WHAT IS REQUIRED: Go through the data below and report how many lines contain "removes"; the reply holds only that number.

EXCERPTED RECORDS:
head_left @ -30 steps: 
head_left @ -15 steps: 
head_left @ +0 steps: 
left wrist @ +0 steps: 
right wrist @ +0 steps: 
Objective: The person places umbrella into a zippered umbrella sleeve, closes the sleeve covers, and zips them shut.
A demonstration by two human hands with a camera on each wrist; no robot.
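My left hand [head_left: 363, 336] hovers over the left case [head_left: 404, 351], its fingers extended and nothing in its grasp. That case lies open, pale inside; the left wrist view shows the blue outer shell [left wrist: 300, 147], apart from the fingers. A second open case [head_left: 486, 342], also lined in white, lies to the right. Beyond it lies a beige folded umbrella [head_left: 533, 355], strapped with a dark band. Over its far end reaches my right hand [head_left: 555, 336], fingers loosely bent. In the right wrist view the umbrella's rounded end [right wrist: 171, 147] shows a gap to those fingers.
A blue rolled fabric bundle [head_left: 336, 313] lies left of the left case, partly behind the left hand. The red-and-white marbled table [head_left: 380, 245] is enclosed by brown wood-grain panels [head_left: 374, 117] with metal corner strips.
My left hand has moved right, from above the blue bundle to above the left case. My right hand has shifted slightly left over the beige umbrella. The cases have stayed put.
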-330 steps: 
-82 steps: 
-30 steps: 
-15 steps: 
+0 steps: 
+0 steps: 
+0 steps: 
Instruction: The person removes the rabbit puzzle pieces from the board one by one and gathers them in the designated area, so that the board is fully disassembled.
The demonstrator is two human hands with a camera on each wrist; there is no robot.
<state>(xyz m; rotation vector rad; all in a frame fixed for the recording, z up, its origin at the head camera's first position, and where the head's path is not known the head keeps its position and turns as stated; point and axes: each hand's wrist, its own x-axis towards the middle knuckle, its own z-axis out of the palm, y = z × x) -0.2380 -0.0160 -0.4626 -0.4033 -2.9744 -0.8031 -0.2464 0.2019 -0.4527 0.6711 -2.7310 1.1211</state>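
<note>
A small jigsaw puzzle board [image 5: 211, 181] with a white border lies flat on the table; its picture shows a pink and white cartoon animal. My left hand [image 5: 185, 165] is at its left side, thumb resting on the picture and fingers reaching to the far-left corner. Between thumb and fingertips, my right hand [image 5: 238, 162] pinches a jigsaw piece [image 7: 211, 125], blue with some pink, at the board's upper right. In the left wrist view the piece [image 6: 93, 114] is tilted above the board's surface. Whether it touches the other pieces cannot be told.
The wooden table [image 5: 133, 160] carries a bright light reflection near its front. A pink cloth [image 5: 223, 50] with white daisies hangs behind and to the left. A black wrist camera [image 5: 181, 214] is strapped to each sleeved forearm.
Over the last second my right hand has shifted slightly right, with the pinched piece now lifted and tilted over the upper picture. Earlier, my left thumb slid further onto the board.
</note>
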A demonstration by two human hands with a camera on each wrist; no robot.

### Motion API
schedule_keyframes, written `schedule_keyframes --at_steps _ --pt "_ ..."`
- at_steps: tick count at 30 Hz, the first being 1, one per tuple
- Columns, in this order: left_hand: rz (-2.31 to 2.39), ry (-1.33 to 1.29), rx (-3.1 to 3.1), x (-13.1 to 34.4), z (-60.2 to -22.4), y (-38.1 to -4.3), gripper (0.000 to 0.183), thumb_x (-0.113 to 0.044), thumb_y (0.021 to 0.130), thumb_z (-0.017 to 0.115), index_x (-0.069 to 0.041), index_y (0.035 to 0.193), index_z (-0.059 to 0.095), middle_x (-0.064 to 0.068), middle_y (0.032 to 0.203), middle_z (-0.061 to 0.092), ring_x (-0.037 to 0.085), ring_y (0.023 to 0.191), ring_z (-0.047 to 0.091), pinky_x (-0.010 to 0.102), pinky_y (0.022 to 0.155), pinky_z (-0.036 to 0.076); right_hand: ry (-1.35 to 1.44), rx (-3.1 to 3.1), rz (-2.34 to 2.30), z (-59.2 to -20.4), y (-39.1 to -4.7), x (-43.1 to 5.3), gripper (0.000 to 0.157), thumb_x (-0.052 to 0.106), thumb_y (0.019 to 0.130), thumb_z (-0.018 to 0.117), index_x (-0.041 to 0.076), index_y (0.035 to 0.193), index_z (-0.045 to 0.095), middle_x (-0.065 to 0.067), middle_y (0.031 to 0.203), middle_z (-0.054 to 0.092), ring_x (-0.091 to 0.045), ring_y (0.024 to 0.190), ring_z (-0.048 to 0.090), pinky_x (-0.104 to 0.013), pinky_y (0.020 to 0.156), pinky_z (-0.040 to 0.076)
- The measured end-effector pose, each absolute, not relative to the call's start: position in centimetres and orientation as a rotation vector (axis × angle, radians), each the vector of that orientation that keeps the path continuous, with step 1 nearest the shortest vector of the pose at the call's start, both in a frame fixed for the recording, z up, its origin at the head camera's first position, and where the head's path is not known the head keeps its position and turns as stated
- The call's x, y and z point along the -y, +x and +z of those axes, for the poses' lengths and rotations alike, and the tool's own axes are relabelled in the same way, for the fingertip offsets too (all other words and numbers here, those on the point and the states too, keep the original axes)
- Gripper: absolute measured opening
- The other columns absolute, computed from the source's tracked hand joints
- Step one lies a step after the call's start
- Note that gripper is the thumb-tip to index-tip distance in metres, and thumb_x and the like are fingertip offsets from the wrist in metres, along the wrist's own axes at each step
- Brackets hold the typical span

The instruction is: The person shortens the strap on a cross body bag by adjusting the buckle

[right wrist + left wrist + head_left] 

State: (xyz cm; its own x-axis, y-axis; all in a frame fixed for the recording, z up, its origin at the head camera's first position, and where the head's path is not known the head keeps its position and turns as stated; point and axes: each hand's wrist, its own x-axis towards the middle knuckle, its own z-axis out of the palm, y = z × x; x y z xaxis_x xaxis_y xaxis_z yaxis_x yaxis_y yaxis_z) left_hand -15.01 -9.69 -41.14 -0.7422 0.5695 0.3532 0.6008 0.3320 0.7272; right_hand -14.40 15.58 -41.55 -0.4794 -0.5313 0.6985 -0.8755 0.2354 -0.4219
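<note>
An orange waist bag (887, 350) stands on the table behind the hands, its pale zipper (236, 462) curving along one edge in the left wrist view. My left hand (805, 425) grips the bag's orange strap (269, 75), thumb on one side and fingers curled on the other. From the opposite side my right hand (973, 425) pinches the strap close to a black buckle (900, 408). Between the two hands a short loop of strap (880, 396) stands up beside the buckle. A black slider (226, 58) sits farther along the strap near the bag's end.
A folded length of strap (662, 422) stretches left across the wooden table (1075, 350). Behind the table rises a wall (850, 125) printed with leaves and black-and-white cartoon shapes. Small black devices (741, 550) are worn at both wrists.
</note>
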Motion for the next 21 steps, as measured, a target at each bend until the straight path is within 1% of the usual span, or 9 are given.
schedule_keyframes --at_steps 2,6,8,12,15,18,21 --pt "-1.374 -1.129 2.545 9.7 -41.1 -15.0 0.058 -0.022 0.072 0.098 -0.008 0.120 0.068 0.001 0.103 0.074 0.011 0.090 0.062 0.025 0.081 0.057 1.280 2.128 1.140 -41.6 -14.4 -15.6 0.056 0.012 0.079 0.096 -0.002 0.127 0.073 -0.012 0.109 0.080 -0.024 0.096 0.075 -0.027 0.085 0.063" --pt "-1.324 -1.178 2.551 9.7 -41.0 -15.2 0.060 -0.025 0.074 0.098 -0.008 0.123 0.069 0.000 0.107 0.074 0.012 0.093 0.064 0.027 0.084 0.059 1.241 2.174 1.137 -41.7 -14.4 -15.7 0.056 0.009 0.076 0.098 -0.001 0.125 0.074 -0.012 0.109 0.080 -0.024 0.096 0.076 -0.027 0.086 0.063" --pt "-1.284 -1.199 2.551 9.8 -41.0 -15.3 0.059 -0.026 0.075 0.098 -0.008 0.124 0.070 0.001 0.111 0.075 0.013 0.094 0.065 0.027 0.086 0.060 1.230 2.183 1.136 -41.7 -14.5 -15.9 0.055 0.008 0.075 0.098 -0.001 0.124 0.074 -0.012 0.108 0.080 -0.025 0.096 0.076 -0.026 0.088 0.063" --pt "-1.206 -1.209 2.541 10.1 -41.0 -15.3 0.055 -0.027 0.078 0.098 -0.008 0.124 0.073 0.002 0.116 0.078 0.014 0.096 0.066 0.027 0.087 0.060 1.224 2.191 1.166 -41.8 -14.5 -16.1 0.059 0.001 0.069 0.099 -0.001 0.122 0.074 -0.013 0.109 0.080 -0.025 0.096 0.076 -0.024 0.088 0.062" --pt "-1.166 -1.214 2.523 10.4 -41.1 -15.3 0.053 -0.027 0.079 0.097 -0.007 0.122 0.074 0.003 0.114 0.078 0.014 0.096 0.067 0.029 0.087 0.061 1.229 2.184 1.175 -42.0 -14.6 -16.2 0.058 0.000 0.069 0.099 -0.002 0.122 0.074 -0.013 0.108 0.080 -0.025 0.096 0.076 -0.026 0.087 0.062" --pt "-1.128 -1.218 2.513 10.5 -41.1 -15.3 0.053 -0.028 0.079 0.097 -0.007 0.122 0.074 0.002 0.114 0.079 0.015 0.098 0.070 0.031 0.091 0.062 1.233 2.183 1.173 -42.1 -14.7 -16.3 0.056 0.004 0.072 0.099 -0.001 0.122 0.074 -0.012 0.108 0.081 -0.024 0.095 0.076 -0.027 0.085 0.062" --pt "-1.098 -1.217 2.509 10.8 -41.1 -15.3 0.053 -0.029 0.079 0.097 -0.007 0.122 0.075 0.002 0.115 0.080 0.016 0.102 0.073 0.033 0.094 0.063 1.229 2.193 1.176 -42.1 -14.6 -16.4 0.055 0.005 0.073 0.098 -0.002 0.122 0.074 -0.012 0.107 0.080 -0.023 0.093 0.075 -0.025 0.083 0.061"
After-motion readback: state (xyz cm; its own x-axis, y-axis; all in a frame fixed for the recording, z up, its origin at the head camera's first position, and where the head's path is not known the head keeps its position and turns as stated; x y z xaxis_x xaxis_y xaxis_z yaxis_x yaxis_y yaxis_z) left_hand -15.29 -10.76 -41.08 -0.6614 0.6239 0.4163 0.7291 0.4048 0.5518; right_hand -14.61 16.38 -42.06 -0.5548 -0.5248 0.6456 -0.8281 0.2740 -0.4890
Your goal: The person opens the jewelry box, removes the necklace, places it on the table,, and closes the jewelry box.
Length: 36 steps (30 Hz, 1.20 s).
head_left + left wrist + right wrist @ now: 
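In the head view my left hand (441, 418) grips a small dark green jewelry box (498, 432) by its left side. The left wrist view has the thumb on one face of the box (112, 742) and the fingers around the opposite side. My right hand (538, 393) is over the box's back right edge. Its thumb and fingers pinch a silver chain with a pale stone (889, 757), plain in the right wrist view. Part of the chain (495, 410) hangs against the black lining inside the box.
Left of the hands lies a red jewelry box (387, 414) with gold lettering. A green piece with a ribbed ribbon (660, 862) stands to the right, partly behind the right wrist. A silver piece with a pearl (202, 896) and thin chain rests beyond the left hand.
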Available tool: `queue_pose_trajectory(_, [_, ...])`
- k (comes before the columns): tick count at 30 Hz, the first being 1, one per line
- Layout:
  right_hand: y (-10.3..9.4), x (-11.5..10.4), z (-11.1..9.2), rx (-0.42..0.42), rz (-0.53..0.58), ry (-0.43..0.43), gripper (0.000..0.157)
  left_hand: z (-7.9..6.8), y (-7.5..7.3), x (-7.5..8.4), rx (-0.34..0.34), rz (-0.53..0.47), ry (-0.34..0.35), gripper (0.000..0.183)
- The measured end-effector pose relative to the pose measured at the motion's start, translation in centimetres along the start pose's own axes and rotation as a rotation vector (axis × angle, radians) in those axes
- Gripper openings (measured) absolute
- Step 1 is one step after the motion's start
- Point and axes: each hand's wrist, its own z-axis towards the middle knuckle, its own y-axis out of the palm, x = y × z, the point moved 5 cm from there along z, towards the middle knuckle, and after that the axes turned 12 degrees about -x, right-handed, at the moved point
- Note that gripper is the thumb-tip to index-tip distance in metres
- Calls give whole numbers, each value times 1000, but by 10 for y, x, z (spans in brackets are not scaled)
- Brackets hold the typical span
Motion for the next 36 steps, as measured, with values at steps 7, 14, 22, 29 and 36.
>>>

YOUR SOLUTION: 2